Kyle Legault
- Born: May 30, 1985 (age 41) St. Catharines, Ontario, Canada

Career history

Great Britain
- 2005–2006: Sheffield Tigers
- 2007: Mildenhall Fen Tigers
- 2008: Birmingham Brummies
- 2009: Poole Pirates
- 2010-2011: Newport Wasps

Denmark
- 2008: Grindsted

Individual honours
- 2003, 2004, 2006: Canadian champion
- 2009: Argentinian Champion

= Kyle Legault =

Canadian speedway rider (born 1985)

Kyle Patrick Legault (born May 30, 1985 in St. Catharines, Ontario) is a Canadian former motorcycle speedway rider.

==Career==
Legault is a three-time Canadian individual speedway champion; winning in 2003, 2004 and 2006. He began his British speedway career in 2005, with Premier League team the Sheffield Tigers where he recorded a 5.80 average in his first season. Legault remained with Sheffield in 2006 and the team reached the Premier League play-off final and the final of the Premier Trophy, but lost both finals to the King's Lynn Stars.

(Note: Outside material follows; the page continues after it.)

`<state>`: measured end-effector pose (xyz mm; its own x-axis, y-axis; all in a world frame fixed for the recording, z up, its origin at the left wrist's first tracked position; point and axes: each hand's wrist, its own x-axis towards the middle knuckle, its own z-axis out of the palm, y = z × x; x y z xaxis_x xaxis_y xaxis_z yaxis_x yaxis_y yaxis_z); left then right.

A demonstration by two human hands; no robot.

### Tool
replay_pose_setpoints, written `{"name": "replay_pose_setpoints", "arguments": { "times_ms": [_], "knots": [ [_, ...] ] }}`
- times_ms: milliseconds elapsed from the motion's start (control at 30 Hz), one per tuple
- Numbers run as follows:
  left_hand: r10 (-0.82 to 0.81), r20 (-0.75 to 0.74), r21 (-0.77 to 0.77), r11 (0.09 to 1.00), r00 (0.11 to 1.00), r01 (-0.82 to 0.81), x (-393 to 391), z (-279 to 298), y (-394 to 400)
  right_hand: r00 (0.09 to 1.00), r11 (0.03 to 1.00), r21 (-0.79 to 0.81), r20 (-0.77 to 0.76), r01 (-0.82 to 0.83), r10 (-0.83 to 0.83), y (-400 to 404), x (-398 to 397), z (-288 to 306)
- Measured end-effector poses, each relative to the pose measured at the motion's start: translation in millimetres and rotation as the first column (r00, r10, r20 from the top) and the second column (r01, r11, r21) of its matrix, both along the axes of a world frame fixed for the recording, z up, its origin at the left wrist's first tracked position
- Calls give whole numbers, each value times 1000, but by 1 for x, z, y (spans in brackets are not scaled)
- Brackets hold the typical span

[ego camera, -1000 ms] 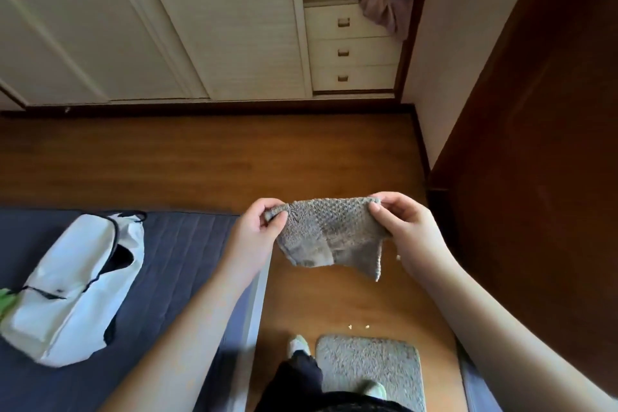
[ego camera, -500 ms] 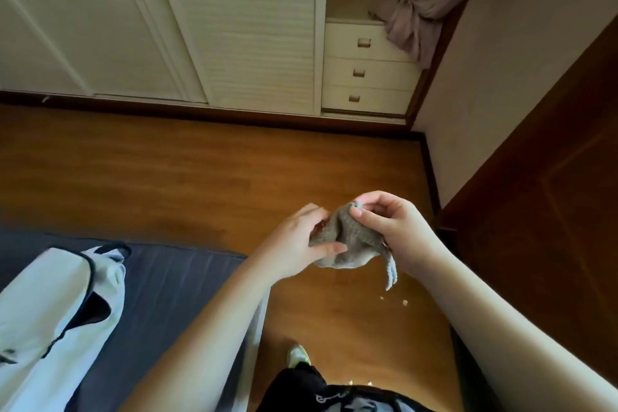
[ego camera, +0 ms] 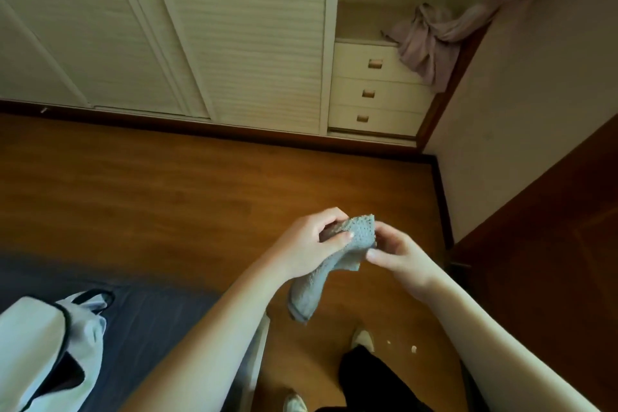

Legault switched to the Mildenhall Fen Tigers for 2007 and recorded an improved average of 8.77 by the end of the season. He also reached the final round of the 2008 Speedway Grand Prix qualifiers at Vojens, Denmark, but fell during his first heat and fractured his right wrist. In 2008, Legault moved to the Birmingham Brummies. However, in only Birmingham's second meeting of the season he was involved in a crash and suffered a broken fibula. It was thought that Legault would miss the remainder of the season, but he returned 12 weeks later to take part in a 2009 Speedway Grand Prix qualification round. He resumed racing for Birmingham in July, but broke his jaw and was ruled out for the rest of the season after he was involved in a crash at Sheffield on 21 August.

Legault moved up to the Elite League in 2009 after signing a one-year loan deal with 2008 champions the Poole Pirates. However, at the beginning of the season, Legault suffered complications with the fibula he broke in 2008 and was required to undergo further surgery. Poole signed Paul Hurry as a temporary replacement but Legault missed the entire 2009 season.

In 2009, Legault won the Argentine Championship. In 2010, Legault moved to Newport Wasps following recovery from injury. He completed his final season with Newport in 2011.